> Supplied data
※ ※ ※

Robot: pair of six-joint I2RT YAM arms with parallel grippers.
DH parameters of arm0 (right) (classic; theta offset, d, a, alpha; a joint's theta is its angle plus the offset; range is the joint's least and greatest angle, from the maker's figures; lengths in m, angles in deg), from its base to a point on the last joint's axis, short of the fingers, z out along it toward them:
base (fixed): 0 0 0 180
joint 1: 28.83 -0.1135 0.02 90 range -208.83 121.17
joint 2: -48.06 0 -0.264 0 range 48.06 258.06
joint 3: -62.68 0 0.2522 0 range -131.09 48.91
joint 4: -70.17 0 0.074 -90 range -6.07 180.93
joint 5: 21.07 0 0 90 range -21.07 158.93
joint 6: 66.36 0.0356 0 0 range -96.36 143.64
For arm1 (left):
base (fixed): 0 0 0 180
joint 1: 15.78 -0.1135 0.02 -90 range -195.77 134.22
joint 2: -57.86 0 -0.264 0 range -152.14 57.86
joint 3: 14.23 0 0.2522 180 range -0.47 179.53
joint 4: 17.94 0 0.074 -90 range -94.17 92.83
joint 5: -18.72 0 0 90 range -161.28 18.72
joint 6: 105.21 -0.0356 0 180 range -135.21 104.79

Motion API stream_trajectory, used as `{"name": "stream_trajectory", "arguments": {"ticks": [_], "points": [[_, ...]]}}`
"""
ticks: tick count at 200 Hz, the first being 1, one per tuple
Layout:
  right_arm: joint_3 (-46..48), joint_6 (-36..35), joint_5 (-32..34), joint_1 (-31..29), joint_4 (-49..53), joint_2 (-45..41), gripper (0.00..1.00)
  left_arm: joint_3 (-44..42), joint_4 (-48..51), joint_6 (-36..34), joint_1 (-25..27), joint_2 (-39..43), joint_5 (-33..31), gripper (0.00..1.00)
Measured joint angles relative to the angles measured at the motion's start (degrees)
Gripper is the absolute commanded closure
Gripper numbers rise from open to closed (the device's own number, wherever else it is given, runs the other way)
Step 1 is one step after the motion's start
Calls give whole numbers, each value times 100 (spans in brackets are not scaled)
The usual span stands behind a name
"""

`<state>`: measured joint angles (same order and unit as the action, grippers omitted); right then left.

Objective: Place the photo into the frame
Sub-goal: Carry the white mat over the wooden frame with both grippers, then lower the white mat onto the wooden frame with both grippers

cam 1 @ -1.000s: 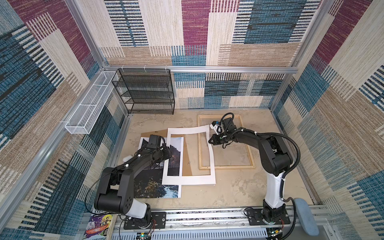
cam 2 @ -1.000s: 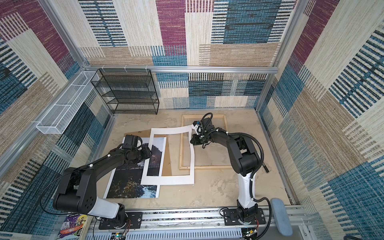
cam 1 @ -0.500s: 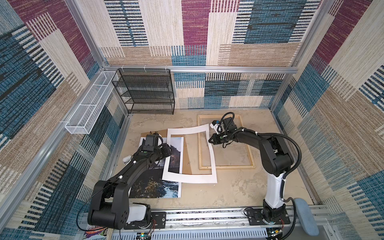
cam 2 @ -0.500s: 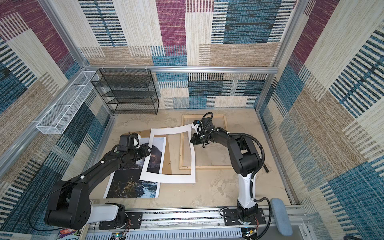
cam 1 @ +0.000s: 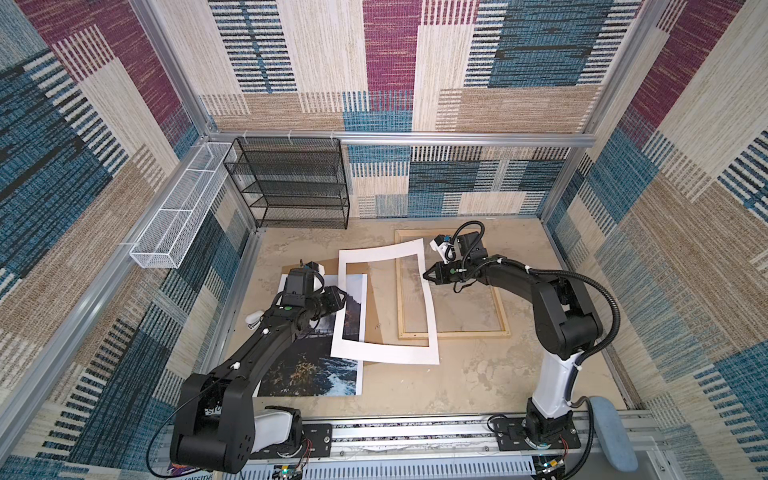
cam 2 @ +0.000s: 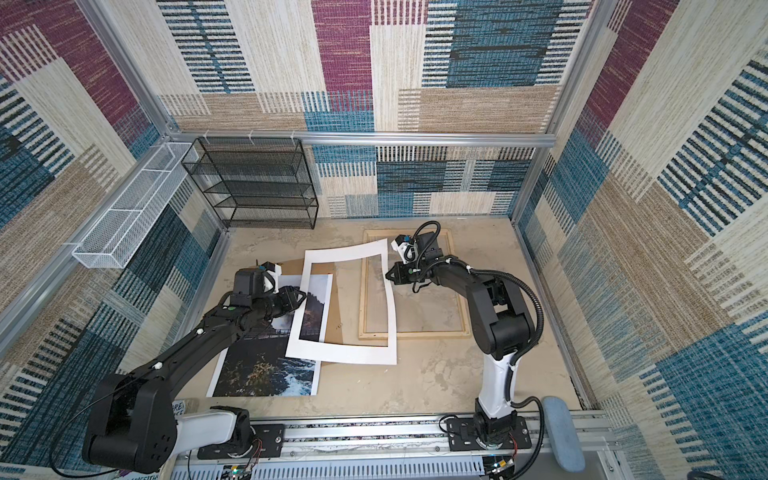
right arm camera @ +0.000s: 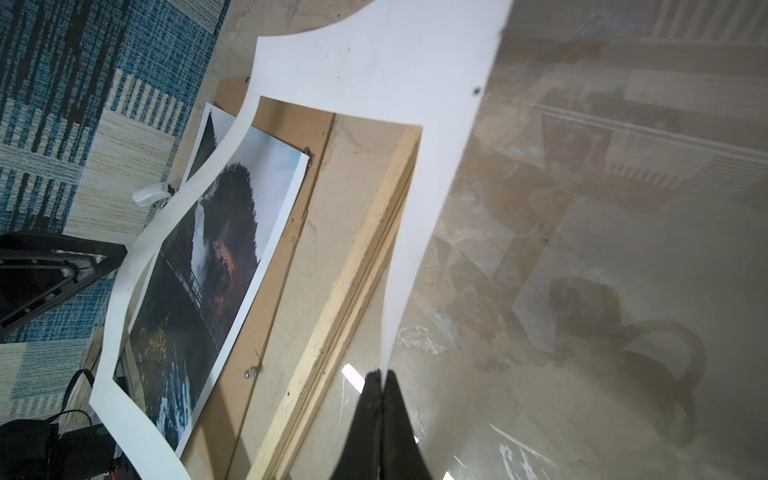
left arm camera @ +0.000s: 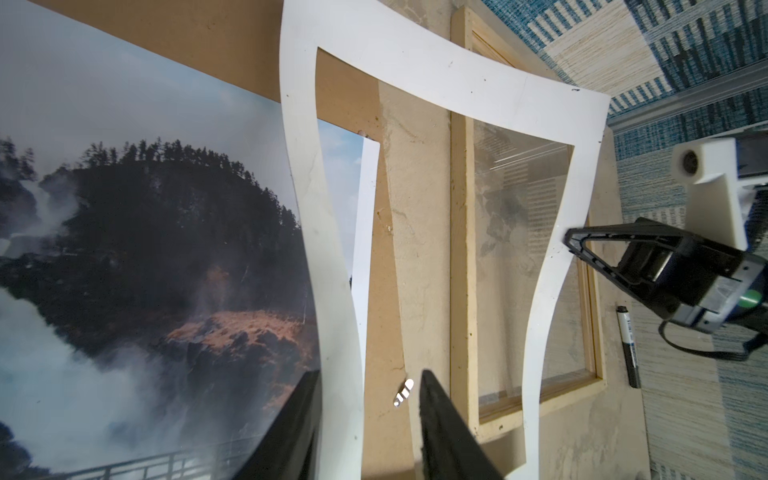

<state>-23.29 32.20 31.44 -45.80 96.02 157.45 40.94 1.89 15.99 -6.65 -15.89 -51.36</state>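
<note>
The photo [cam 1: 316, 365] lies flat at the table's left in both top views, its far part under a white mat [cam 1: 386, 353] and on a brown backing board [cam 1: 376, 320]. To the right lies the pale wooden frame [cam 1: 453, 333], holding a clear pane. My right gripper [right arm camera: 380, 372] is shut on the mat's right strip and holds that side bowed up above the frame [right arm camera: 357, 270]. My left gripper [left arm camera: 370, 372] is open, its jaws either side of the mat's [left arm camera: 328, 249] left strip, just above the photo [left arm camera: 145, 249].
A black wire shelf [cam 1: 291, 183] stands at the back left. A white wire basket [cam 1: 178, 216] hangs on the left wall. A black marker [left arm camera: 627, 345] lies beside the frame's far side. A small white clip [cam 1: 252, 321] lies by the left arm.
The left arm has stretched out lower over the photo. Its jaws have narrowed around the mat's left strip. The right gripper has kept its hold on the mat in place.
</note>
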Motion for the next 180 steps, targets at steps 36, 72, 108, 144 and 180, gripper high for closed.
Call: {"name": "stream_trajectory", "arguments": {"ticks": [36, 72, 108, 144, 180], "points": [[98, 7, -199, 70, -162, -225, 98, -190, -498, 334, 0, -50, 339, 60], [111, 28, -308, 223, -234, -326, 98, -280, -890, 555, 7, -122, 568, 60], [94, 46, -354, 308, -216, -334, 98, -354, -1102, 673, 37, -149, 658, 61], [11, 46, -404, 396, -186, -365, 98, -380, -1285, 822, 122, -199, 708, 61], [-140, 44, -409, 505, -120, -396, 98, -315, -1438, 981, 546, -450, 610, 62]]}}
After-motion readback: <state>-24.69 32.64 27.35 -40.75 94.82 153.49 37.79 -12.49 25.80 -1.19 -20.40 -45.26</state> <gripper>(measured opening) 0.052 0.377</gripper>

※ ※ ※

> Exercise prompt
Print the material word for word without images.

> Written reply
Robot: pair of six-joint I2RT YAM arms with parallel grippers.
DH parameters of arm0 (right) (classic; theta offset, d, a, alpha; a joint's theta is its angle plus the offset; range is the joint's least and greatest angle, from the maker's figures; lengths in m, angles in deg), from its base to a point on the last joint's axis, short of the fingers, z out along it toward them:
base (fixed): 0 0 0 180
joint 1: 28.83 -0.1135 0.02 90 range -208.83 121.17
joint 2: -48.06 0 -0.264 0 range 48.06 258.06
joint 3: -62.68 0 0.2522 0 range -131.09 48.91
joint 4: -70.17 0 0.074 -90 range -6.07 180.93
joint 5: 21.07 0 0 90 range -21.07 158.93
joint 6: 66.36 0.0356 0 0 range -96.36 143.64
For arm1 (left):
base (fixed): 0 0 0 180
joint 1: 15.78 -0.1135 0.02 -90 range -195.77 134.22
joint 2: -57.86 0 -0.264 0 range -152.14 57.86
joint 3: 14.23 0 0.2522 180 range -0.47 179.53
joint 4: 17.94 0 0.074 -90 range -94.17 92.83
joint 5: -18.72 0 0 90 range -161.28 18.72
joint 6: 105.21 -0.0356 0 180 range -135.21 104.79

Motion API stream_trajectory, used as `{"name": "stream_trajectory", "arguments": {"ticks": [_], "points": [[_, ...]]}}`
"""
ticks: tick count at 200 Hz, the first being 1, one per tuple
Layout:
  right_arm: joint_3 (-46..48), joint_6 (-36..35), joint_5 (-32..34), joint_1 (-31..29), joint_4 (-49..53), joint_2 (-45..41), gripper (0.00..1.00)
  left_arm: joint_3 (-44..42), joint_4 (-48..51), joint_6 (-36..34), joint_1 (-25..27), joint_2 (-39..43), joint_5 (-33..31), gripper (0.00..1.00)
Measured joint angles relative to the angles measured at the motion's start (degrees)
Gripper is the absolute commanded closure
Gripper numbers rise from open to closed (the device's own number, wherever else it is given, runs the other way)
Step 1 is one step after the motion's start
Calls give whole numbers, each value times 100 (spans in brackets are not scaled)
The usual span stands behind a name
"""

`<state>`: measured joint angles (same order and unit as the action, grippers omitted); right then left.

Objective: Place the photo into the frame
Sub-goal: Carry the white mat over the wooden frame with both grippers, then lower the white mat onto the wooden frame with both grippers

cam 1 @ -1.000s: 
cam 2 @ -1.000s: 
cam 1 @ -0.500s: 
cam 2 @ -0.500s: 
cam 1 @ +0.000s: 
cam 2 @ +0.000s: 
right arm camera @ +0.000s: 
left arm camera @ +0.000s: 

<state>-23.29 32.20 31.44 -45.80 96.02 157.45 40.94 1.89 15.99 -6.65 -15.89 -51.36</state>
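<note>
The photo [cam 1: 316, 365] lies flat at the table's left in both top views, its far part under a white mat [cam 1: 386, 353] and on a brown backing board [cam 1: 376, 320]. To the right lies the pale wooden frame [cam 1: 453, 333], holding a clear pane. My right gripper [right arm camera: 380, 372] is shut on the mat's right strip and holds that side bowed up above the frame [right arm camera: 357, 270]. My left gripper [left arm camera: 370, 372] is open, its jaws either side of the mat's [left arm camera: 328, 249] left strip, just above the photo [left arm camera: 145, 249].
A black wire shelf [cam 1: 291, 183] stands at the back left. A white wire basket [cam 1: 178, 216] hangs on the left wall. A black marker [left arm camera: 627, 345] lies beside the frame's far side. A small white clip [cam 1: 252, 321] lies by the left arm.
The left arm has stretched out lower over the photo. Its jaws have narrowed around the mat's left strip. The right gripper has kept its hold on the mat in place.
</note>
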Motion for the next 180 steps, targets at steps 36, 72, 108, 144 and 180, gripper high for closed.
Call: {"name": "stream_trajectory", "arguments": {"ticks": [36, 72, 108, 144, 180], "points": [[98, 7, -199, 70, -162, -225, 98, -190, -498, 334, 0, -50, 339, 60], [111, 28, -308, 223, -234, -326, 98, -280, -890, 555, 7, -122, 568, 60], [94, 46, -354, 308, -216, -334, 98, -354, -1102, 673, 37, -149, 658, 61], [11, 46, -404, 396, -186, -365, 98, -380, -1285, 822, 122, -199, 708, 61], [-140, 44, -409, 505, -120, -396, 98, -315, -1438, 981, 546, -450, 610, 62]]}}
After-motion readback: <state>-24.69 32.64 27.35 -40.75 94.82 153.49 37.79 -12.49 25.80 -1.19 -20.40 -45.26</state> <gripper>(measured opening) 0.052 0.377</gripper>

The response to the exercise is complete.